■ EXERCISE DIRECTIONS
Scan the records below for the line with "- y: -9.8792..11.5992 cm" and the line with "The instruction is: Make", and retype that range exactly, both ends included, pictures excepted.
(Beginning of SUPPLIED ENTRIES)
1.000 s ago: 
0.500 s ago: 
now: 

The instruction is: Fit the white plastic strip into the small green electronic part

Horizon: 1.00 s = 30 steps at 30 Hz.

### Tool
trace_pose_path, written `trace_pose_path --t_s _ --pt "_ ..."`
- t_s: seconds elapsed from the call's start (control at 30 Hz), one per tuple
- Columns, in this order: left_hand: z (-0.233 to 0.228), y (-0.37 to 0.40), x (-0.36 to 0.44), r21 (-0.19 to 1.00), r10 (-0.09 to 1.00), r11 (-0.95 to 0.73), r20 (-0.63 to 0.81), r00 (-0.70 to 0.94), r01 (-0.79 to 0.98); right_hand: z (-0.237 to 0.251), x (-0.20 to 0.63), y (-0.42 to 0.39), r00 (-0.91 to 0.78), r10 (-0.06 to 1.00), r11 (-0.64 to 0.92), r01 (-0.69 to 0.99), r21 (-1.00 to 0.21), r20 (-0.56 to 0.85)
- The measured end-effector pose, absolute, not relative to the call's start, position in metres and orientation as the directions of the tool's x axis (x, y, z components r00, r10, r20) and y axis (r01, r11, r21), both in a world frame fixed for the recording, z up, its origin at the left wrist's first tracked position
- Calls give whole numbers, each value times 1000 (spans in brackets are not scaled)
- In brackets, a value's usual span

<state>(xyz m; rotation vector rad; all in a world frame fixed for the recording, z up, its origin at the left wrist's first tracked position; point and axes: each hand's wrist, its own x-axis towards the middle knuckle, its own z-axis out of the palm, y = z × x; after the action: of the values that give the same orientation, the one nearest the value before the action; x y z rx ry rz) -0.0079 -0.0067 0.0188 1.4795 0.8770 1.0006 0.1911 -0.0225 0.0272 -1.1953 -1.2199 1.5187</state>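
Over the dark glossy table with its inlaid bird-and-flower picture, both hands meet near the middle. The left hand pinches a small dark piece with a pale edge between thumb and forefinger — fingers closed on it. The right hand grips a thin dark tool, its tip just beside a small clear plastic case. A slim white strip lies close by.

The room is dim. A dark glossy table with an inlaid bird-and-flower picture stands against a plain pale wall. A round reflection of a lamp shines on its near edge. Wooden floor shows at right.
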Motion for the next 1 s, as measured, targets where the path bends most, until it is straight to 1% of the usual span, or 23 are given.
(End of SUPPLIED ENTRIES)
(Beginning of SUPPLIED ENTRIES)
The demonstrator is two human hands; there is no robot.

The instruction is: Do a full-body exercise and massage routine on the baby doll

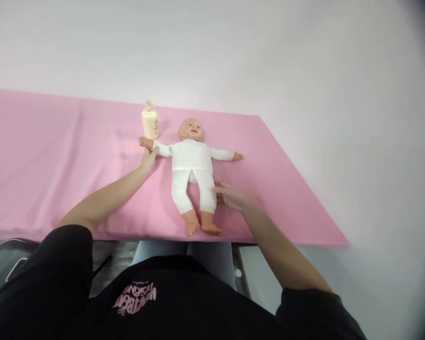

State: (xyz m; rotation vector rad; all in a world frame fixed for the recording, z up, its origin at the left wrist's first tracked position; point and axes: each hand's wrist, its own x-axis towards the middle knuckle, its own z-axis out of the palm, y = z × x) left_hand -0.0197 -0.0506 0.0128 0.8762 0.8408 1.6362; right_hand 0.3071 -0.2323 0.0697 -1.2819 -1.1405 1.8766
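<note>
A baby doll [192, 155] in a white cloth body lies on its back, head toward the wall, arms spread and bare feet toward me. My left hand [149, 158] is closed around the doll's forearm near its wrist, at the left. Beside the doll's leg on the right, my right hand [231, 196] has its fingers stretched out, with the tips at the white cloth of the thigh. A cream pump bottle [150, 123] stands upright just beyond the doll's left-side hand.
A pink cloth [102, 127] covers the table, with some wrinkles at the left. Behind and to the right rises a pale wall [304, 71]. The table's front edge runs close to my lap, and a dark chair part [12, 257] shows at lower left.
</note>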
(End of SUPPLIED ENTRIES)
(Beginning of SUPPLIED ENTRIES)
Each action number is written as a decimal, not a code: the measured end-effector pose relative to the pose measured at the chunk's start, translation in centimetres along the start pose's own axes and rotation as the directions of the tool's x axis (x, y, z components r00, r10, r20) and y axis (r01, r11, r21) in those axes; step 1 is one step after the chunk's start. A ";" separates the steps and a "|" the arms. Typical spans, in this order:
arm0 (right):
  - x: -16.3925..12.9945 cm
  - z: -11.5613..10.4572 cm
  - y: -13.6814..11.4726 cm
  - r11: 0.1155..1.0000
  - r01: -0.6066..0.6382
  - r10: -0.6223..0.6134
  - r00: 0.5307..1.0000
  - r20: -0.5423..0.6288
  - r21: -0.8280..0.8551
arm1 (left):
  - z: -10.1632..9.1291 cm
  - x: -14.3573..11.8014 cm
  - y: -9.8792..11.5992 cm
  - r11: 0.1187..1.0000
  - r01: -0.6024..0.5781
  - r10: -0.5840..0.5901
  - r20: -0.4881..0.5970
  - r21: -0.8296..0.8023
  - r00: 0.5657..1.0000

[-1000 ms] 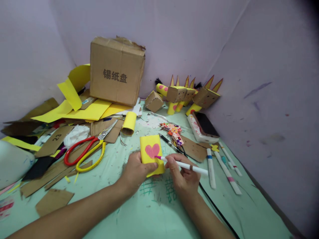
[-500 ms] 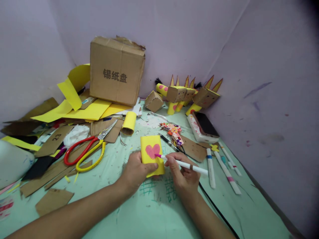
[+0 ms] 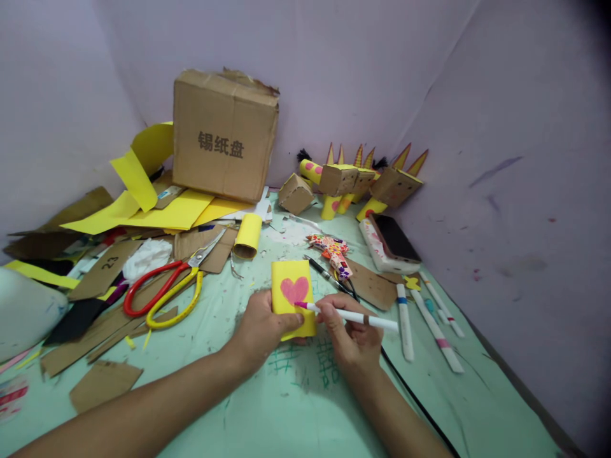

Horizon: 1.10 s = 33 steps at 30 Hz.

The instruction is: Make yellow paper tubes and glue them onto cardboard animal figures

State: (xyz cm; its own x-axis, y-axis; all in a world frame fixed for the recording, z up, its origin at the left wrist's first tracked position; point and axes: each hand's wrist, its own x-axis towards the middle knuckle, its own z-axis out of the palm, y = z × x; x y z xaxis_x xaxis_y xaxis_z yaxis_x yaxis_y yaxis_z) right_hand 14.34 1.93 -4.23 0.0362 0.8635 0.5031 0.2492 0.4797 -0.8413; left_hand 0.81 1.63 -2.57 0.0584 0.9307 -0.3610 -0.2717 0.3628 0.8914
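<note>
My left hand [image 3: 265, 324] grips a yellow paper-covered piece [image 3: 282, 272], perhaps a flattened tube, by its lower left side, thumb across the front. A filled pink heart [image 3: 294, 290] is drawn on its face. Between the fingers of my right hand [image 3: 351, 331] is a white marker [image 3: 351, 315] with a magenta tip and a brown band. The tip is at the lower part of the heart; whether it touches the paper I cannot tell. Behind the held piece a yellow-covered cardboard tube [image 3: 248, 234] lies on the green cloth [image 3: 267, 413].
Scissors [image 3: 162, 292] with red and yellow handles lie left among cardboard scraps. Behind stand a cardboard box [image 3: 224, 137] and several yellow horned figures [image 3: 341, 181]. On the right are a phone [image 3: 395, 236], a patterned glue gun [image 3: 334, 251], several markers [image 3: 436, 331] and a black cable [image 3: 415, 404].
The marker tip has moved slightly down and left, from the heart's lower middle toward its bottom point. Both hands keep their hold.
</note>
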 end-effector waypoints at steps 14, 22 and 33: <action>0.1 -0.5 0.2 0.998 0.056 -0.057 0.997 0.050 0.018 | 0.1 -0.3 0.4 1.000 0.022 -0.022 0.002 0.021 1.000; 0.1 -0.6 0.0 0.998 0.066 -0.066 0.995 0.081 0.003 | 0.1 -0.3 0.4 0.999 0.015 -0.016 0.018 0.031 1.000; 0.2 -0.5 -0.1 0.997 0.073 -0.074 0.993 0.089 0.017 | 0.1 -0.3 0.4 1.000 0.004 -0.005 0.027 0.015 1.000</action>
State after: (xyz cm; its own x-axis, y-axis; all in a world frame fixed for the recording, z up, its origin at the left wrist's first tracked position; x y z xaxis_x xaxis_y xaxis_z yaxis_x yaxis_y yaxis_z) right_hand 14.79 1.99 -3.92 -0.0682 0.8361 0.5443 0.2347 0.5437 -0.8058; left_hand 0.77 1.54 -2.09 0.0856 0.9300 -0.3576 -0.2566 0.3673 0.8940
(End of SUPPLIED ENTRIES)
■ RESULT
  - y: -9.8792..11.5992 cm
  - r11: 0.1187..1.0000
  - r01: -0.6024..0.5781
  - r10: -0.5840..0.5901
  - r20: -0.4881..0.5970
  - r21: -0.8296..0.8023
  - r00: 0.5657..1.0000

[-1000 ms] 
[-500 ms] 
[+0 ms] 

Horizon: 1.10 s = 33 steps at 30 Hz.

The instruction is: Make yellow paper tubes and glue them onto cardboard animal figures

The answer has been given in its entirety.